La rando en elle-même : on a tout vu, sans se presser, sans se perdre, avec un super coin de pique-nique, et la sieste n’en parlons pas + la rencontre avec deux mantes religieuses et deux bourricots + la rencontre avec l’association « Les Géophiles » et leurs charrettes électriques. Juste une petite frayeur pour Jacqueline (la doyenne de la journée), qui pas loin de l’arrivée, à basculer vers l’avant à la suite d’un dérapage. Chute heureusement sans gravité.

La météo : parfaite, du beau pas trop chaud, juste comme il faut pour apprécier les rayons du soleil.

Les couleurs : ça y est c’est bien l’automne. Les couleurs sont là pour en parler et la luminosité aussi.

A l’arrivée : tout le monde est content de ces 335 m de dénivelé et presque 10 km.

Alors voilà : zéro pointé pour ce zéro faute. Ce qui n’était pas gagné d’avance vu l’emballement des inscriptions : nous étions quand même 28.

A bientôt à tous, Jean.

 

Compte-rendu rando lacs de Peirefique – 13 octobre 2018

Pour cette randonnée dans la vallée de la Roya, nous avions choisi comme objectif les lacs de Peirefique.

Hé ben ! C’était pas dégueu. Nous ne nous sommes pas trompés. Il fallait y être pour en profiter.

La température réduite à 0° au parking, nous a boostés pour rejoindre la baisse de Peirefique.

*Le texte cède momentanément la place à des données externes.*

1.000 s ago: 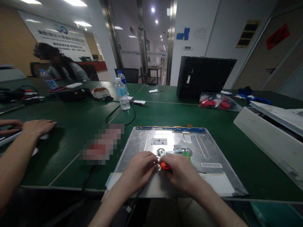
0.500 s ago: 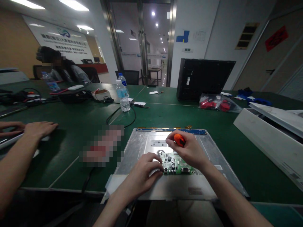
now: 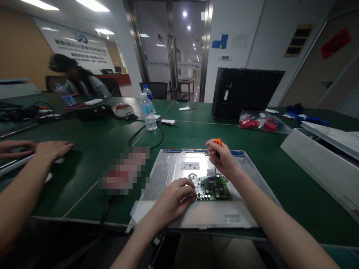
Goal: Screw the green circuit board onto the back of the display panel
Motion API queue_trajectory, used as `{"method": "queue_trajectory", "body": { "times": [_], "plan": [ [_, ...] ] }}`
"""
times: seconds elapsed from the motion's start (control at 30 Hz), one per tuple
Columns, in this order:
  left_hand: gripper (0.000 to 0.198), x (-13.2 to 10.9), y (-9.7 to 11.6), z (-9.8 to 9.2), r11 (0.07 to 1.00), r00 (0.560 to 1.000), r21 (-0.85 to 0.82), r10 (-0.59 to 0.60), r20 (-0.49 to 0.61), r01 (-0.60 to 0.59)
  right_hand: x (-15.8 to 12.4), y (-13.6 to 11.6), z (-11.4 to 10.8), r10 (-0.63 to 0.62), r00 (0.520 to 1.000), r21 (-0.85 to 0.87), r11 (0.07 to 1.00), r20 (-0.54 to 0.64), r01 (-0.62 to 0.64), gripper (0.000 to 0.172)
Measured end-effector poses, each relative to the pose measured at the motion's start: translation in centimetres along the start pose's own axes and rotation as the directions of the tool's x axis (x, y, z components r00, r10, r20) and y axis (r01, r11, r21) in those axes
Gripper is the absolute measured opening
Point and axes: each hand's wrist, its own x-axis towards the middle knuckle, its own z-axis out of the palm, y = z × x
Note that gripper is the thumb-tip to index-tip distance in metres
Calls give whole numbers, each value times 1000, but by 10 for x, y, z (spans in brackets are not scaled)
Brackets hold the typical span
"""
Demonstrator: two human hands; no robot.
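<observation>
My right hand point(image 3: 222, 160) is closed round the orange and black handle of a screwdriver point(image 3: 218, 145). The screwdriver stands nearly upright, its thin shaft pointing down at a green circuit board point(image 3: 209, 189); I cannot tell whether the tip touches it. At the board's left edge, my left hand point(image 3: 179, 194) has its fingers curled and gripping there, thumb on the near side. The board rests on the silver metal back of a flat display panel point(image 3: 159, 175), which has a blue circuit strip point(image 3: 238, 152) along its far edge.
To the left, a co-worker's hands point(image 3: 54, 149) rest on a pale device. Two water bottles point(image 3: 148, 114), black cables and a blurred-out pinkish item point(image 3: 126, 172) lie left of the panel. A black monitor casing point(image 3: 246, 93) and bagged red parts point(image 3: 259, 123) stand behind; a white housing point(image 3: 322, 160) is right.
My right hand has turned the screwdriver from lying tilted to nearly upright, bringing its shaft into view over the board. My left hand stays at the board's edge. The view has shifted slightly.
</observation>
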Motion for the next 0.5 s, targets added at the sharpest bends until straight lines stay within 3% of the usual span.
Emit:
{"method": "queue_trajectory", "body": {
  "times": [0.23,0.5],
  "plan": [
    [15,1,3,-2,999,1000,34,-4,-3,4,10,2,13,12,1000,35,999,-19,-12,29],
    [15,-3,3,-1,998,1000,55,9,-14,-8,-12,13,23,74,997,86,994,-20,-72,29]
  ]
}}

De toute façon, à l’ombre, il ne fallait pas traîner. Mais en débouchant là-haut, quel régal ! Couleurs et lumière sont au rendez-vous pour transformer la montagne en spectacle.

Nous quittons la piste militaire pour poursuivre par un sentier en crête qui offre une vue synoptique sur la haute Roya. D’ailleurs, les militaires italiens devaient en profiter, eux-aussi, de la vue. Les traces de leur occupation ont été bien nettoyées, et les ruines qui restent n’abîment pas la montagne.

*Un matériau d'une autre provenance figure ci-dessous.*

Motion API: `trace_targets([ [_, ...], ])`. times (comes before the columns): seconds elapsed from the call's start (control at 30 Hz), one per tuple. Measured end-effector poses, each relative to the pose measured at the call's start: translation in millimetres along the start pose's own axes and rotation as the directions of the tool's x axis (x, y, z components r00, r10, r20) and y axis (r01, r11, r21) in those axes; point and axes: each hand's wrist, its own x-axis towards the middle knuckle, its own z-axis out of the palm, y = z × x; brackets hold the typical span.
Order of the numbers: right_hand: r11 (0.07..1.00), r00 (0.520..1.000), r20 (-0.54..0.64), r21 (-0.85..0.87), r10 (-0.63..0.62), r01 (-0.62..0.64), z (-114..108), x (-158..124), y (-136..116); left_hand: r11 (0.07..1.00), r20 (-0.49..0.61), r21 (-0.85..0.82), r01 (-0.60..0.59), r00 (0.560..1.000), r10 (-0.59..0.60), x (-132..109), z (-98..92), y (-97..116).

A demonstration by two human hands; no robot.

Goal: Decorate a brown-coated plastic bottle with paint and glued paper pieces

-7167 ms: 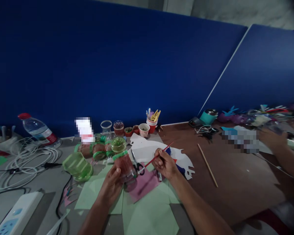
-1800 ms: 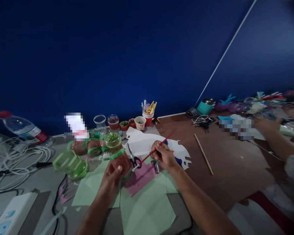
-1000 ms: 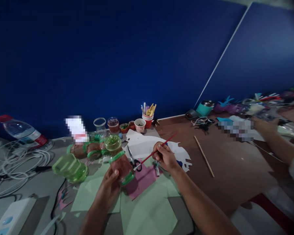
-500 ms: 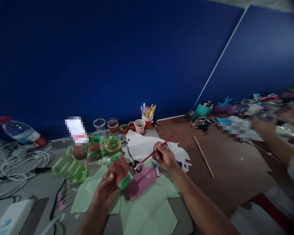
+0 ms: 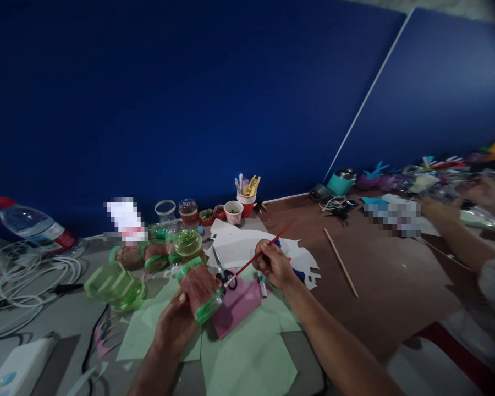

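My left hand is closed round a clear jar painted reddish brown, with green bands at both ends; it is tilted. Between the fingers of my right hand is a thin red paintbrush, its tip at the jar's right side. Behind the brush tip lie scissors with black handles. Below sit a pink paper and several pale green sheets. Past my right hand is a white paper cut-out with blue patches. More painted jars lie behind the left hand, near a jar of green stuff.
A green plastic container, coiled white cables and a bottle are at left. Paper cups stand near the blue wall. A wooden stick lies on the brown board. At right another person's arm reaches in.
The view has shifted slightly. The painted jar is turned a little in my left hand, and the brush tip stays at its right side.
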Motion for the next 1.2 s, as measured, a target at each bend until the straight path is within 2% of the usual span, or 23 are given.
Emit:
trace_targets([
  [0.1, 1.000, 1.000, -0.011, -0.013, 0.014, -0.014, -1, 2, 1, 1.000, 0.018, -0.008, -0.003, 1.000, 0.003, -1, 1.2, 2],
  [0.4, 0.996, 1.000, -0.012, -0.083, 0.023, -0.023, 2, -1, -2, 0.999, -0.029, 0.022, -0.024, 0.999, 0.025, -1, 2.4, 2],
  [0.63, 0.997, 0.999, 0.006, -0.063, -0.053, 0.054, 3, -2, -5, 0.990, -0.152, 0.135, 0.035, 0.988, -0.014, 0, 10.8, 4],
  [0.8, 0.997, 0.998, -0.015, -0.056, -0.058, 0.057, 0, -2, -7, 0.972, -0.167, 0.232, -0.036, 0.983, 0.076, 5, 11.5, 2],
  [1.03, 0.995, 0.998, -0.007, 0.074, -0.064, 0.065, -4, 0, -6, 0.978, -0.207, 0.200, -0.053, 0.974, 0.095, 5, 15.6, 1],
  [1.2, 0.992, 0.998, -0.011, 0.108, -0.057, 0.058, -1, -1, -9, 0.999, -0.213, 0.035, -0.033, 0.976, 0.039, 2, 6.3, 1],
])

Aujourd’hui au programme, ce sont : couleurs d’automne et lumière éclatante. On ne se lasse pas de cette palette, qui nous attire toujours plus haut. Après le sentier confortable, c’est le pierrier qui nous attend et qui permet d’accéder au premier lac dans le cirque glaciaire.

Après nous être nourris de toutes ces couleurs, nous voilà prêts à l’attaque. Chacun sort son Opinel pour la mise à mort du saucisson. Petit rafraîchissement au moment du pique-nique, mais la convivialité est là. Avec cette fraîcheur, le temps de sieste équivaut au temps qu’il faut à Noëlle pour faire le tour du lac, et nous voilà repartis.

La descente varie de la montée. Cet itinéraire est au choix une boucle rétrécie ou un aller-retour élargi. En tout cas on s’en est mis plein les mirettes.

A bientôt Jean et MERCI Hubert pour les photos.